Ingredients for 3 servings:
- 50 g couscous
- 3 large tomatoes, whole
- ¼ cucumber(s)
- ½ tsp salt
- ½ tsp pepper
Instructions
Working time approx. 10 minutes; Cooking/baking time approx. 10 minutes; Total time approx. 20 minutes
for couscous lovers and barbecue connoisseurs
Bring 100 ml of salted water to a boil and let the couscous swell in it. Tip: Alternatively, you can make a larger batch and take out the amount you need. We like to make a couscous salad with the leftover cucumber and tomatoes. Cut the tops off the tomatoes and scoop them out. Blend or chop the inside of the tomato and set it aside in a bowl. Cut the cucumber into small cubes.

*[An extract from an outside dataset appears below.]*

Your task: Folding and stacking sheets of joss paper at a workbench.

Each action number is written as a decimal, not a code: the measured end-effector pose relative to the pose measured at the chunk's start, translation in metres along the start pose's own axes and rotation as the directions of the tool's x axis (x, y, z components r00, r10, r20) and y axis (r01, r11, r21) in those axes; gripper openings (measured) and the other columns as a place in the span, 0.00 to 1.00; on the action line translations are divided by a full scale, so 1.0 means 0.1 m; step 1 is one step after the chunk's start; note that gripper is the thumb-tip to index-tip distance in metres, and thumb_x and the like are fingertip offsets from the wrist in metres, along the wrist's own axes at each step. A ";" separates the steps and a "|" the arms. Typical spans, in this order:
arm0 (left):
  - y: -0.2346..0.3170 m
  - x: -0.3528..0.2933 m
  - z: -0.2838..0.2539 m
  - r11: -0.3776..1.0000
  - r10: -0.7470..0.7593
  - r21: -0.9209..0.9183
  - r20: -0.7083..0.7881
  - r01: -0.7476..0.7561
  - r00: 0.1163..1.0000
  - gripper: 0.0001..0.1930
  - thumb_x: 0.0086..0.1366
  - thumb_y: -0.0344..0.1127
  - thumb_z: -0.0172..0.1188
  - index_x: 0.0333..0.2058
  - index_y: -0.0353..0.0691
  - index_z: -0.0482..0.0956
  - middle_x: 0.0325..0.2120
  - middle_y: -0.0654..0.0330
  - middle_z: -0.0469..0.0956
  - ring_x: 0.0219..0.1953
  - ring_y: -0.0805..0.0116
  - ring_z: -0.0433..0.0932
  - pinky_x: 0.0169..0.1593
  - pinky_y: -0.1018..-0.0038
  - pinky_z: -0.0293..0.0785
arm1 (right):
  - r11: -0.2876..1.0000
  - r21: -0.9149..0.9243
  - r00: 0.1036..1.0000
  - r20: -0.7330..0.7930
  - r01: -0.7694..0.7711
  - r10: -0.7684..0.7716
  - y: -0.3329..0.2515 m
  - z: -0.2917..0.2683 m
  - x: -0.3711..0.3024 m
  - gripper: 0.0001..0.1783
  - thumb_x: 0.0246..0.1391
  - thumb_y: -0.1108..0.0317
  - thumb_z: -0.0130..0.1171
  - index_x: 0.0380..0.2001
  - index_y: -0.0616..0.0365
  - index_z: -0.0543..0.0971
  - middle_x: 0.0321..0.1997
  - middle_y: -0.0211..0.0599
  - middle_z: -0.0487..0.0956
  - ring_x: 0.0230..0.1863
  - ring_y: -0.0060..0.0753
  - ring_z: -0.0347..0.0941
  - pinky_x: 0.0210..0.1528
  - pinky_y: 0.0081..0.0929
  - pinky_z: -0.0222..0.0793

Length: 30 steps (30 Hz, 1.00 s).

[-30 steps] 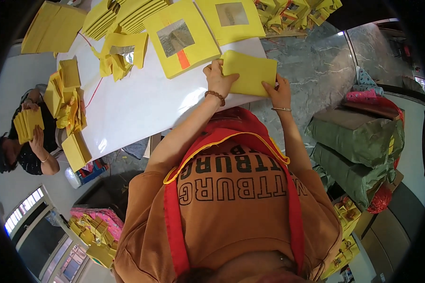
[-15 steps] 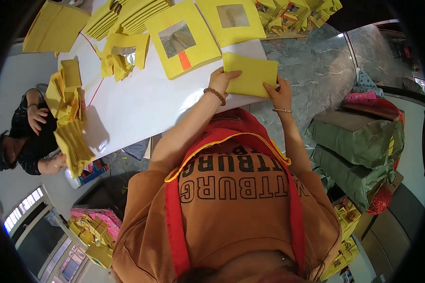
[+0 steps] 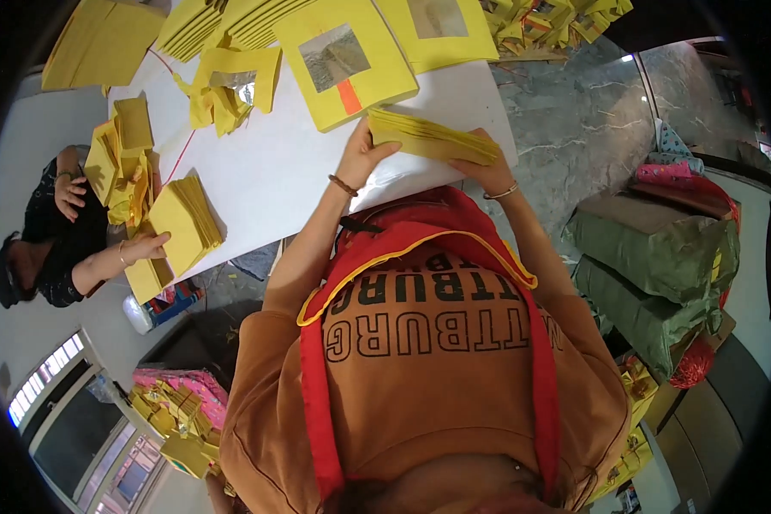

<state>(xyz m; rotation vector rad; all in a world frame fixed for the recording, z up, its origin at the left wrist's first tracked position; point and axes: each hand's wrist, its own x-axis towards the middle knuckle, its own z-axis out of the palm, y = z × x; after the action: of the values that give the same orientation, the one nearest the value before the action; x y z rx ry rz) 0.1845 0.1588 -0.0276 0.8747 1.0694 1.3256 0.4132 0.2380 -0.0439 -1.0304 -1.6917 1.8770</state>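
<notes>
From the head camera, your left hand (image 3: 361,157) and right hand (image 3: 480,171) both clasp one stack of yellow sheets (image 3: 431,137), one hand at each end, holding it edge-down at the near edge of the white table (image 3: 274,171). The stack looks gathered and squared, so that part seems done. Just beyond it lies a yellow folder (image 3: 347,60) with a grey window, and loose yellow strips (image 3: 223,86) sit further left, seemingly not yet sorted. At the table's left end, another person's hand (image 3: 150,247) rests on a separate yellow pile (image 3: 180,223).
</notes>
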 end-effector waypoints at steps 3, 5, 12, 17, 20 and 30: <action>-0.04 -0.06 0.05 0.999 0.034 -0.040 -0.082 -0.037 0.996 0.27 0.52 0.18 0.53 0.50 0.37 0.56 0.46 0.60 0.65 0.50 0.72 0.64 0.51 0.75 0.62 | 0.962 0.002 0.959 -0.081 0.272 -0.271 -0.13 0.10 0.04 0.20 0.37 0.77 0.64 0.37 0.60 0.70 0.42 0.33 0.72 0.46 0.24 0.66 0.46 0.20 0.63; -0.04 -0.09 0.08 0.995 0.096 -0.032 -0.108 -0.100 0.990 0.25 0.52 0.19 0.54 0.48 0.37 0.56 0.44 0.60 0.65 0.48 0.72 0.64 0.51 0.75 0.62 | 0.941 -0.089 0.941 -0.058 0.327 -0.333 -0.14 0.10 0.05 0.19 0.38 0.76 0.63 0.37 0.60 0.69 0.42 0.35 0.73 0.47 0.25 0.66 0.47 0.20 0.62; -0.22 -0.11 -0.04 0.989 0.104 0.116 -0.103 -0.091 0.989 0.21 0.54 0.23 0.54 0.45 0.36 0.57 0.41 0.58 0.65 0.45 0.69 0.65 0.49 0.73 0.63 | 0.671 -0.528 0.818 0.082 0.520 -0.570 -0.04 0.04 0.13 0.14 0.45 0.69 0.58 0.37 0.58 0.70 0.43 0.35 0.76 0.46 0.33 0.69 0.49 0.25 0.63; -0.27 -0.15 -0.10 0.951 0.058 0.310 -0.134 -0.013 0.989 0.17 0.55 0.25 0.52 0.44 0.33 0.59 0.38 0.52 0.68 0.42 0.62 0.68 0.47 0.70 0.64 | 0.799 -0.477 0.921 0.062 0.366 -0.384 -0.04 0.00 0.06 0.15 0.46 0.67 0.58 0.39 0.58 0.72 0.39 0.35 0.77 0.40 0.34 0.72 0.44 0.26 0.66; 0.16 -0.28 0.02 0.894 0.044 0.448 -0.131 0.020 0.990 0.18 0.57 0.29 0.52 0.45 0.33 0.58 0.38 0.52 0.69 0.42 0.65 0.69 0.47 0.71 0.64 | 0.947 -0.268 0.984 0.024 0.179 -0.179 -0.14 0.10 0.00 0.18 0.45 0.68 0.59 0.42 0.59 0.72 0.38 0.34 0.77 0.38 0.29 0.72 0.41 0.24 0.67; 0.41 -1.03 -0.51 0.993 0.095 0.109 -0.576 -0.039 0.812 0.20 0.57 0.29 0.55 0.47 0.32 0.60 0.38 0.57 0.71 0.40 0.72 0.71 0.43 0.77 0.69 | 0.983 0.184 0.933 0.355 -0.002 -0.064 -0.52 1.20 0.30 0.27 0.42 0.73 0.60 0.48 0.63 0.66 0.45 0.36 0.72 0.45 0.26 0.67 0.47 0.24 0.63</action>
<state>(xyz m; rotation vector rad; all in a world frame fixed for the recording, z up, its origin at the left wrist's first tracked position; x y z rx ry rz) 0.1292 0.0553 0.0062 0.5771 1.5965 1.6700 0.2954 0.1888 -0.0016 -0.6099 -1.6698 2.2570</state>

Add the cucumber cubes to the tomato pieces. If the mixture is too runny, you can strain out the liquid*. Add the couscous to the tomato and cucumber mixture and then season with salt and pepper. Stuff the tomatoes with the mixture and cover with the lid. Wrap the tomatoes in aluminum foil. Place the tomatoes on the grill or in the oven on the grill setting. *The liquid, as well as any leftover filling, can be used to make a salad with the remaining couscous. Simply add more cucumber cubes and tomato cubes and mix everything well.